Ironie du sort, Jean-Claude Renaux est élu au Conseil départemental de la Somme aux côtés de l’écologiste Esra Ercan, restée bien silencieuse depuis deux semaines face aux revendications des habitant-es. « C’est pas si simple« , tance t-elle. « Ce n’est pas tout blanc ou tout noir et en tant que conseillère départementale, c’est assez difficile de se positionner car ce n’est pas dans mon champ de compétence » se défausse l’élue EELV.

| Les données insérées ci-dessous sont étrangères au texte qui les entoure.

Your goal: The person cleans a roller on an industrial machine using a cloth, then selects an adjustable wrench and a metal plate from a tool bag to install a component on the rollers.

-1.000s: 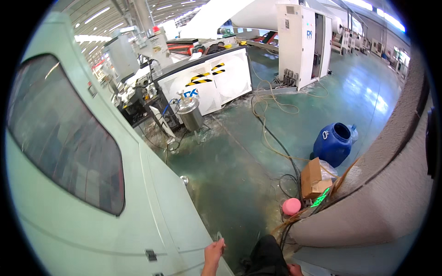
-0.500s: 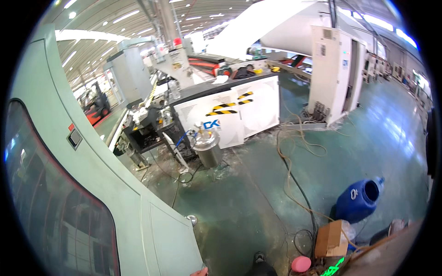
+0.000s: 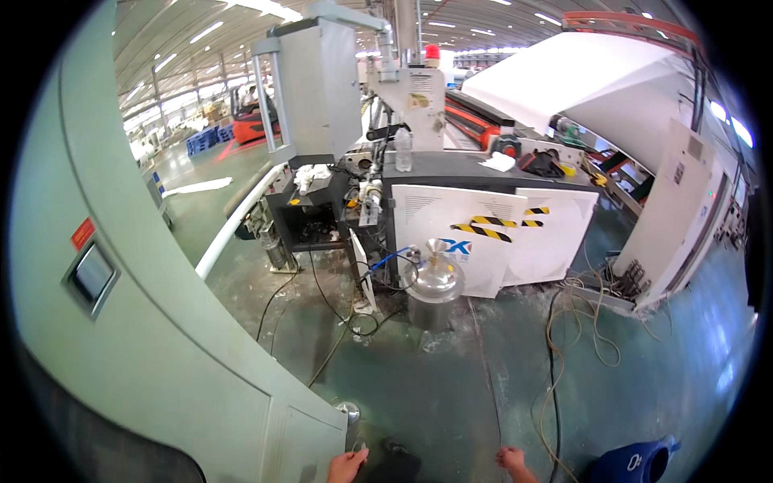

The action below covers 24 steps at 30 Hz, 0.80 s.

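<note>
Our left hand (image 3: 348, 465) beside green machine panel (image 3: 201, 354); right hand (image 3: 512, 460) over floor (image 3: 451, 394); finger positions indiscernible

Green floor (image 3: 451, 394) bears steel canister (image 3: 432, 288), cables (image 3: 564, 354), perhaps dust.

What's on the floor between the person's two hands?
In the head view, a dark shoe sits between the left hand and the right hand, nearer the left; the rest of the gap is bare green floor.
</note>
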Tool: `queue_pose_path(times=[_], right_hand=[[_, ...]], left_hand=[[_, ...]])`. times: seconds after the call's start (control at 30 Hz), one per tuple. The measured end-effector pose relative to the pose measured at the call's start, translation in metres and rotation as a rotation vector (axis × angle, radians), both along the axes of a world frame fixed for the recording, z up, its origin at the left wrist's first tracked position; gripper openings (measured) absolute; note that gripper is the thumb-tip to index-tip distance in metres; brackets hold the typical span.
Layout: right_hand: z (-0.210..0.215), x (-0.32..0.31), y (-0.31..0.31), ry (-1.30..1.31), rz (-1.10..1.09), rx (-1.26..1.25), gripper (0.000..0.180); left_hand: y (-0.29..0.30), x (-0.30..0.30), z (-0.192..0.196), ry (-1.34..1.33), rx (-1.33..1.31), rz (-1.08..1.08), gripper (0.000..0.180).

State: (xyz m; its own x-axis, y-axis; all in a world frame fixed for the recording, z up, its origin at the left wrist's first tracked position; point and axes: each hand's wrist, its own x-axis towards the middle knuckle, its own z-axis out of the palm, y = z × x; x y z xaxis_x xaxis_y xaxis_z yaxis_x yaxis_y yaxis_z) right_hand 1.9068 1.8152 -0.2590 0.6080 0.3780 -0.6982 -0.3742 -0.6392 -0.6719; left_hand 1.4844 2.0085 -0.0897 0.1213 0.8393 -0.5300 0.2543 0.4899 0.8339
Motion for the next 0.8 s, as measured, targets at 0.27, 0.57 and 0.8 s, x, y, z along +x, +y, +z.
queue_pose_path(times=[0.27, 0.57, 0.8], right_hand=[[-0.039, -0.026, 0.143, -0.049, 0.692, -0.255, 0.042], [-0.01, -0.051, 0.373, 0.091, 0.84, -0.28, 0.025], [-0.056, 0.061, 0.602, 0.319, 0.679, -0.296, 0.02]], left_hand=[[0.218, 0.063, 0.096, 0.136, 0.181, -0.329, 0.045], [0.386, 0.043, 0.059, 0.024, 0.146, -0.024, 0.043], [0.507, 0.028, 0.058, -0.05, 0.103, 0.394, 0.046]])
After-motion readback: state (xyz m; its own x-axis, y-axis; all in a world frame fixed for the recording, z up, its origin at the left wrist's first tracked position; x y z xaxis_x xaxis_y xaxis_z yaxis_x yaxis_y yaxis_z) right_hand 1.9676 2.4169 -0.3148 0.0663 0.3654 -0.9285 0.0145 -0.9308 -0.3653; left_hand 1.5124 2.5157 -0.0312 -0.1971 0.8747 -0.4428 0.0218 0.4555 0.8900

Pourtant, Thomas Hutin, conseiller régional écologiste des Hauts-de-France, pas plus concerné par ce projet dans la municipalité de Camon, était présent lors d’un rassemblement anti « Venise verte ». « Pour Thomas, libre à lui de le faire mais avec Jean-Claude, mon binôme, je sais compter sur lui et il sait compter sur moi » précise l’élue écologiste. « A Camon, il y a une forte densification urbaine et une tension immobilière, et cette friche bloque le Plan Local d’Urbanisme. En tant que militante, j’ai mon idéal écologiste mais parfois dans la vie d’un élu il y a des contraintes et des choix à faire. » Et de poursuivre, « Quand je prends position, je prends le temps de réfléchir mais…

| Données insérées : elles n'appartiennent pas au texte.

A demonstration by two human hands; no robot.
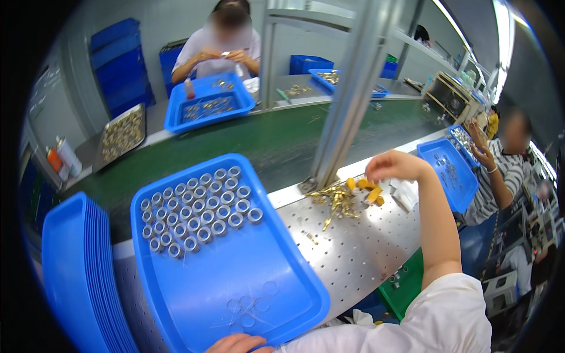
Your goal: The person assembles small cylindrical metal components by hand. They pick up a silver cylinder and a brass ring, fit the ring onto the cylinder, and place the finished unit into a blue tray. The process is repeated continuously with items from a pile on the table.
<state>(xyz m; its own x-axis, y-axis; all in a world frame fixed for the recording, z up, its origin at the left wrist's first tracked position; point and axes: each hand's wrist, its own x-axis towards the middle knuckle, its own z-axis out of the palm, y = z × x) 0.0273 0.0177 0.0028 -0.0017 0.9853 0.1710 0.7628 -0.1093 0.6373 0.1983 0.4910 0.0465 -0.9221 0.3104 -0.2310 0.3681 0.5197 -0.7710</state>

Ce qui serait mieux c’est qu’il n’y ait pas de logement, les hortillonnages, c’est un symbole, c’est un lieu qu’on essaie de préserver.
Esra Ercan, conseillère départementale EELV de la Somme, binôme du communiste Jean-Claude Renaux sur le canton.

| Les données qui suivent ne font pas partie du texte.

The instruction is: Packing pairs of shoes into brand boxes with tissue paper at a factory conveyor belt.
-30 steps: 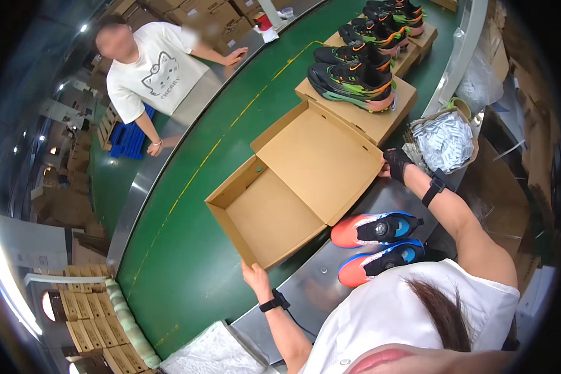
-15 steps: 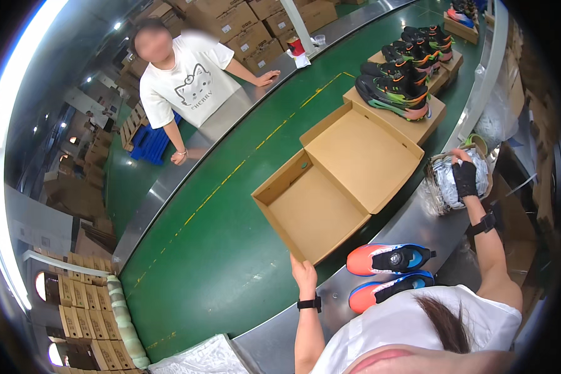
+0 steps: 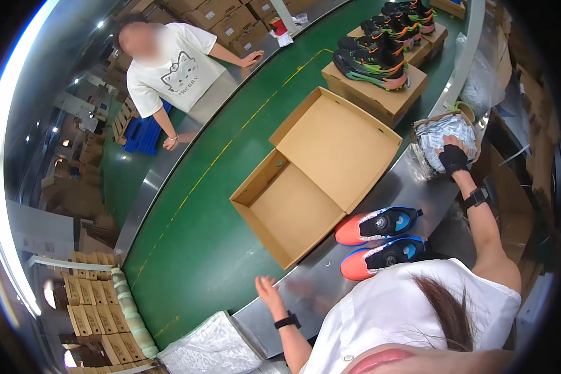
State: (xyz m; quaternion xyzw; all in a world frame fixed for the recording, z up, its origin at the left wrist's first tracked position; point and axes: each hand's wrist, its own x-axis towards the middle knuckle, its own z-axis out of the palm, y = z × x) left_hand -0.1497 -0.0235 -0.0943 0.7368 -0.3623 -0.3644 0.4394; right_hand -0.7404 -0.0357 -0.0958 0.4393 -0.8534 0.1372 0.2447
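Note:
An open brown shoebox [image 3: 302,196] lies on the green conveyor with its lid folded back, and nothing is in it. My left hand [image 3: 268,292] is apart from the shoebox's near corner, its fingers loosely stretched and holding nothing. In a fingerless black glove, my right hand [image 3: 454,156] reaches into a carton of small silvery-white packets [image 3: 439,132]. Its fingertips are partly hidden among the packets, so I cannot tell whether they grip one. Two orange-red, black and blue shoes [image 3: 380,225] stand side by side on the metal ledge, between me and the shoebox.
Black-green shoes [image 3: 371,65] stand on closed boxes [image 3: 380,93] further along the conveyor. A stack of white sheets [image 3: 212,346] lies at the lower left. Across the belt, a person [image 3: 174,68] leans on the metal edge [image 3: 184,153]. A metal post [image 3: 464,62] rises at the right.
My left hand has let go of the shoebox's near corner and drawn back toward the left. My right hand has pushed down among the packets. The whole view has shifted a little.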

A EELV Somme, on a préféré rester discret sur les engagements publics « Le positionnement politique a été refusé » nous confie Esra Ercan. Du côté des socialistes, même distorsion entre cadres et militant-es du parti. Rémi Cardon, sénateur PS de la Somme, cumule aussi allégrement les mandats. Conseiller municipal de Camon, il s’est très vite empressé de soutenir ce projet: « La parcelle concernée par le projet est une friche, dont les sols sont déjà artificialisés et qu’il convient donc de reconquérir en priorité« . Mais l’affirmation est à nuancer. Si la parcelle était autrefois artificialisée, les sols n’ont en aucun cas été imperméabilisés, la nature y a par ailleurs repris ses droits. Ce à quoi le sénateur socialiste répond par un devoir de reconquête des friches tout en y associant un argument fallacieux d’accessibilité: « Voulons-nous d’une commune où seuls les ménages en capacité d’investir puissent s’installer ? Ou bien ne devrions-nous pas préférer des projets qui permettent de reconquérir des friches au bénéfice de nos terres agricoles ? » Obsédé par la « reconquête« , le sénateur omet toutefois de préciser que le m² de ces 31 logements en bord de Somme sera plus de 10% plus cher que le marché.
Cerise sur le gâteau, lors des rassemblements anti Venise verte, Laure Vincent, membre du bureau du Parti Socialiste d’Amiens, était également présente. Des gesticulations et des paroles qui s’opposent publiquement les unes aux autres et qui montrent les limites de la politique de partis. Le trouble est total parmi les citoyens qui n’attendent pourtant qu’une chose: être soutenu et entendu par les élu-es et partis pour lesquels ils n’hésitent pas à voter.
François Ruffin, député LFI-Picardie debout de la Somme, s’est vite proposé comme médiateur suivi de quelques militants de Génération.s à l’instar de Philippe Casier et Lucien Fontaine qui n’hésitent pas à condamner fermement un projet de privatisation des berges de la Somme; un comble pour le maire communiste de Camon: « Le projet immobilier autorisé par la Mairie de Camon, si mal nommé « Venise verte », n’est ni d’inspiration vénitienne, ni vert. Les berges de la Somme doivent être protégées face à la spéculation immobilière au profit de quelques riches acquéreurs pour demeurer un espace commun »; le bras de fer est engagé et réserve quelques surprises.